_TASK BRIEF_. Please write out exactly the lines of the data below from the line holding "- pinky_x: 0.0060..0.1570" through the line holding "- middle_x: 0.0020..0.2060", and leave out the rest.

_EXTRACTED ENTRIES_.
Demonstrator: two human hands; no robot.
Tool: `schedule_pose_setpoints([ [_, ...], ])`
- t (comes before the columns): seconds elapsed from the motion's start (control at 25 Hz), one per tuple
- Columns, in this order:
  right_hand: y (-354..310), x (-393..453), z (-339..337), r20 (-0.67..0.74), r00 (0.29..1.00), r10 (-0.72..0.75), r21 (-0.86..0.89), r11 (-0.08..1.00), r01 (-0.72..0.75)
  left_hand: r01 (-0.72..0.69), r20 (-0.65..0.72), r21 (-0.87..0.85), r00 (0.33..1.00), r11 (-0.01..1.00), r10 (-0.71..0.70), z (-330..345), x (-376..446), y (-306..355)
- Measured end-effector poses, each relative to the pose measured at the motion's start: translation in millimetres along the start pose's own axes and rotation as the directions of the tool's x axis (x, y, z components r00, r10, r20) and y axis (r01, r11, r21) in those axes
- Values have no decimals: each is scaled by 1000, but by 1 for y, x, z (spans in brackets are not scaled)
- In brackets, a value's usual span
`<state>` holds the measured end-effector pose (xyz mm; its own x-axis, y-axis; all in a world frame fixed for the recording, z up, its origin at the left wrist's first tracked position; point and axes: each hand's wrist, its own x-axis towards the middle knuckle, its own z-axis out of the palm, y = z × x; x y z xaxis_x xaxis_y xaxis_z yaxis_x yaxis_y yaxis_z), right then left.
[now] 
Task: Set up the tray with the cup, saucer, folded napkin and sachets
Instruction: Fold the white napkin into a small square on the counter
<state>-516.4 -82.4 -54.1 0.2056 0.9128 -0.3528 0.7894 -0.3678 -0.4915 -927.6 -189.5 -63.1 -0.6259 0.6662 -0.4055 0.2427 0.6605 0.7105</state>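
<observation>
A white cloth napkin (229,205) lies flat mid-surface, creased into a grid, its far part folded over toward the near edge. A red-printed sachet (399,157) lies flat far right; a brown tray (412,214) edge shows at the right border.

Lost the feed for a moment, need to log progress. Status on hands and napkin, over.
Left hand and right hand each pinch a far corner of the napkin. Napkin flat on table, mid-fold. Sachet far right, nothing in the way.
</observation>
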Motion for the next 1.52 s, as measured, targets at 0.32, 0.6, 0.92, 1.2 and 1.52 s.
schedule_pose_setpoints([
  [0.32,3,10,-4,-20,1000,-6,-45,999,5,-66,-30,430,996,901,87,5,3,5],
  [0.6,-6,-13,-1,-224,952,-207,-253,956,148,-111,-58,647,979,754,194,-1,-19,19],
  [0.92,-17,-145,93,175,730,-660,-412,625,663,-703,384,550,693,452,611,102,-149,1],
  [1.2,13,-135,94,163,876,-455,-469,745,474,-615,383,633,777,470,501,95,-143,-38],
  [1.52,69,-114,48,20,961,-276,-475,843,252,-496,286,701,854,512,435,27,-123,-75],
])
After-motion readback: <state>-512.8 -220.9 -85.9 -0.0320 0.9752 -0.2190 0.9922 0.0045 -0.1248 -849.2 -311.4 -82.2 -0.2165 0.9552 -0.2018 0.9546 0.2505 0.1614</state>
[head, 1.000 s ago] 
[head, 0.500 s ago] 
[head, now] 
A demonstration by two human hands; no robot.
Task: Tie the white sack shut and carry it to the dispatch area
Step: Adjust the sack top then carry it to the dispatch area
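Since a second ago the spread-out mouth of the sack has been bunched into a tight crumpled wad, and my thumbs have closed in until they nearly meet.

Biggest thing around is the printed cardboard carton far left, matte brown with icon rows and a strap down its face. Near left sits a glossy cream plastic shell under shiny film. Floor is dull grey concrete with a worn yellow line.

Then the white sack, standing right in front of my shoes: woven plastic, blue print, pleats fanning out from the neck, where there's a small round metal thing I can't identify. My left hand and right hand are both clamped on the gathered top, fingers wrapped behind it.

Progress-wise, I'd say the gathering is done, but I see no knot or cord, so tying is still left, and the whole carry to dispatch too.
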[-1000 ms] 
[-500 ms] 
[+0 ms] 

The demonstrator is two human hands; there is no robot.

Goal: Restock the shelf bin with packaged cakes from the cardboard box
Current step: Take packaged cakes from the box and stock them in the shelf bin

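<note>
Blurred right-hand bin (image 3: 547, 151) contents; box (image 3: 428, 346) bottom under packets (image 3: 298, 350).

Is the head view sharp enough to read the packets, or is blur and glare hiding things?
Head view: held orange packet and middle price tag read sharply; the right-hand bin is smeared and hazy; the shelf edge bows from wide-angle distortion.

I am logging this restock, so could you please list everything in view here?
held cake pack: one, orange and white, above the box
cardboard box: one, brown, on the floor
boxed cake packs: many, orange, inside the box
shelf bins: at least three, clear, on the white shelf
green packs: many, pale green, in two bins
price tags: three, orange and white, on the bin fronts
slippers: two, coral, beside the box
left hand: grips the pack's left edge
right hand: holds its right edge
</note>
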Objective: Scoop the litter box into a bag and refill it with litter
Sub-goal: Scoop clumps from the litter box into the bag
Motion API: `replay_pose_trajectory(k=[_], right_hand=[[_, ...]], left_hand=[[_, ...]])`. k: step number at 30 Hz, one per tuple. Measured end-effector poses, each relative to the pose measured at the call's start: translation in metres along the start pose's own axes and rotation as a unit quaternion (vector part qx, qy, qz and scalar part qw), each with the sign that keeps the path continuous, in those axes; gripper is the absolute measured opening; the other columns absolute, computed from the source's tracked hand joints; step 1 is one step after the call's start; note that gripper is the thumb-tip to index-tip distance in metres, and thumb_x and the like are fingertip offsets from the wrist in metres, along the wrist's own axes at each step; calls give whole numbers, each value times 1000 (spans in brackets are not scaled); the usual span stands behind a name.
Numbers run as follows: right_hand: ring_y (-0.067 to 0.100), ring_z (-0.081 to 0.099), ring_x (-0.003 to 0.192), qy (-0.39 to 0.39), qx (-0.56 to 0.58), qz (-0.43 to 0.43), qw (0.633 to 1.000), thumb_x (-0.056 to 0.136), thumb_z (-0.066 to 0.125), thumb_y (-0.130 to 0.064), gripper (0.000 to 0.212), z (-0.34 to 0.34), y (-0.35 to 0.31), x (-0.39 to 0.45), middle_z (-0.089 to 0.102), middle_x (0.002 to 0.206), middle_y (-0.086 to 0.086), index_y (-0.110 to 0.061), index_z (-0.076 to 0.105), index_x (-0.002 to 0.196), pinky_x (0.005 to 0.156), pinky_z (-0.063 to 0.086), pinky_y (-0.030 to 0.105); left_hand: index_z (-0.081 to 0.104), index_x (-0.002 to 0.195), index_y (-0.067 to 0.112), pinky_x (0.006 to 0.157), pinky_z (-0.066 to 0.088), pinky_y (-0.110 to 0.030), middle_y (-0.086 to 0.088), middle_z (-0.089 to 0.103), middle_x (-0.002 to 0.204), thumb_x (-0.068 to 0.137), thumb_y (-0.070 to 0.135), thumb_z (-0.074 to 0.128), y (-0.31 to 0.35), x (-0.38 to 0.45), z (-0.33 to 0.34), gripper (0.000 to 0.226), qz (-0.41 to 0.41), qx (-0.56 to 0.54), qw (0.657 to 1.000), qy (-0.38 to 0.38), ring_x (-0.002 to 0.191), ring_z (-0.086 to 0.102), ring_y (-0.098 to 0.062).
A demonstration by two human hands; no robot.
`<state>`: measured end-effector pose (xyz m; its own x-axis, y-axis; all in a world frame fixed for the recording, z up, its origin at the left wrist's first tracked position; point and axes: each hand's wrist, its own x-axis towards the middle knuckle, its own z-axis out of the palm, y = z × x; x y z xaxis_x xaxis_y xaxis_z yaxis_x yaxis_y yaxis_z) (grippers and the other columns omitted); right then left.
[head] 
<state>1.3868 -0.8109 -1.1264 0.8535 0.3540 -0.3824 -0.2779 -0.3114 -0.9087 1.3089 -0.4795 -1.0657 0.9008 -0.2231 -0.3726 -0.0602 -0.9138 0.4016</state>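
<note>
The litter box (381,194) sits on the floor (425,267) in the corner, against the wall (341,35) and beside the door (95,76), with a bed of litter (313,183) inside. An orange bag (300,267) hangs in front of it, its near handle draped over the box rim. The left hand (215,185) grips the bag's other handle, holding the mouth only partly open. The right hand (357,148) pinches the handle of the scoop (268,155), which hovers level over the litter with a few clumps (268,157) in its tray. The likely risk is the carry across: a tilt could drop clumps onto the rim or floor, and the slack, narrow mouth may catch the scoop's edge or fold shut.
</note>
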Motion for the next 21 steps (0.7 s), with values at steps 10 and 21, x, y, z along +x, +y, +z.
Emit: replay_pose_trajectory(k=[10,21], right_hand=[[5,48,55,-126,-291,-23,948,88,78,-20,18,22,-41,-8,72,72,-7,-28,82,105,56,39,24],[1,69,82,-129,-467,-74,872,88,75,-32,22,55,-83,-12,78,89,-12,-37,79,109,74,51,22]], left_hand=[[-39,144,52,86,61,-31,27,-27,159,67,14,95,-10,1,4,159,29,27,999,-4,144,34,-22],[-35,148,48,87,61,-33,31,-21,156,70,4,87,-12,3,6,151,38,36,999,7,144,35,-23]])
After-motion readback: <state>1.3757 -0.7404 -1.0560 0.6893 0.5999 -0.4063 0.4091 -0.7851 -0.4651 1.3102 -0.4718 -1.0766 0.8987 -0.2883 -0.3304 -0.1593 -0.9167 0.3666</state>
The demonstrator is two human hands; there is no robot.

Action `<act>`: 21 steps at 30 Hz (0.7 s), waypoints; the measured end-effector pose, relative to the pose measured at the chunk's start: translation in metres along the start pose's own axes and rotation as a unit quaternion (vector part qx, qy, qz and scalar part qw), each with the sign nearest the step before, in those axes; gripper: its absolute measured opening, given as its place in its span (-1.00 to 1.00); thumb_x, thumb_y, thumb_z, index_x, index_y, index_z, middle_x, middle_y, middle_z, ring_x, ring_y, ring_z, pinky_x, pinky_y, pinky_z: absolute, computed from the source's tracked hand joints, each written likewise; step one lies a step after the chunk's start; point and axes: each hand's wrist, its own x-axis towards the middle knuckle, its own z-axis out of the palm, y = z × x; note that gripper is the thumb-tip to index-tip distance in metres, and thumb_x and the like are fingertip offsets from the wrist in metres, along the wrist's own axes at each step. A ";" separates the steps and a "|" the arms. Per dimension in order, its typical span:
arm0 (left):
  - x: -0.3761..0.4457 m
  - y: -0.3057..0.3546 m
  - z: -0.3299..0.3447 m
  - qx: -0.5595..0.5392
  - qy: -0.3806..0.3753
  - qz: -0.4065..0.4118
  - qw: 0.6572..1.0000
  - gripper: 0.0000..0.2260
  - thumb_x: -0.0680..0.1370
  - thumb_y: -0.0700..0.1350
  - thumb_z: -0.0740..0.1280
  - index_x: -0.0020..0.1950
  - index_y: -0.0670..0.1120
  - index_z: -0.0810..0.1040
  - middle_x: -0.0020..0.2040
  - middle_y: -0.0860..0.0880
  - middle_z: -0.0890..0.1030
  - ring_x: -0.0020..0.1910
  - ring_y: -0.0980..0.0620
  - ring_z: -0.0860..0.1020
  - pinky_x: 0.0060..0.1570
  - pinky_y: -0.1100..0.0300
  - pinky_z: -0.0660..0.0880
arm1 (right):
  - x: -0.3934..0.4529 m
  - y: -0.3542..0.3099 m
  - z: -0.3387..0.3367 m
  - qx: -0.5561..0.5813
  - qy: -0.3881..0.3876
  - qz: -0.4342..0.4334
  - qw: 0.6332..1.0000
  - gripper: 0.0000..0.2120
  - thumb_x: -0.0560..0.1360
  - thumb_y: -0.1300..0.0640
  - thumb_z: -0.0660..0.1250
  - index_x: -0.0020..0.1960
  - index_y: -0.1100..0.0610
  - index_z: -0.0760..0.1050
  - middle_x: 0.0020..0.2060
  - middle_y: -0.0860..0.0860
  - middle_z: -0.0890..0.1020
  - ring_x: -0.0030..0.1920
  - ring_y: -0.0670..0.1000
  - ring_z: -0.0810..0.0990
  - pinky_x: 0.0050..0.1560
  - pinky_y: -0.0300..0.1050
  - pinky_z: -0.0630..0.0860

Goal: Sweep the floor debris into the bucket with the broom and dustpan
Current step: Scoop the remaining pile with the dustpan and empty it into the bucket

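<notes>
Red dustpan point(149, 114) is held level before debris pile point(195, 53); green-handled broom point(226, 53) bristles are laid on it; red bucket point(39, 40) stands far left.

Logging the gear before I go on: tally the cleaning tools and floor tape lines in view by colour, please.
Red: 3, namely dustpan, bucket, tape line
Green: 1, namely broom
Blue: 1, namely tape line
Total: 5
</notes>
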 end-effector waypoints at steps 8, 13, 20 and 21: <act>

_FINISHED EXERCISE_.
  - pinky_x: 0.0060..0.1570
  - pinky_y: -0.1100..0.0300
  - pinky_z: -0.0660..0.0880
arm1 (right):
  - x: -0.3934..0.4529 m
  - y: -0.3542..0.3099 m
  - z: -0.3387..0.3367 m
  - qx: -0.5561..0.5813
  - qy: -0.3881..0.3876
  - qz: -0.4342..0.4334
  - qw: 0.6332..1.0000
  - gripper: 0.0000..0.2120
  - thumb_x: -0.0560..0.1360
  - thumb_y: -0.1300..0.0640
  - thumb_z: -0.0660..0.1250
  - index_x: -0.0020..0.1960
  - index_y: -0.1100..0.0610
  - index_z: -0.0760..0.1050
  - middle_x: 0.0020..0.2060

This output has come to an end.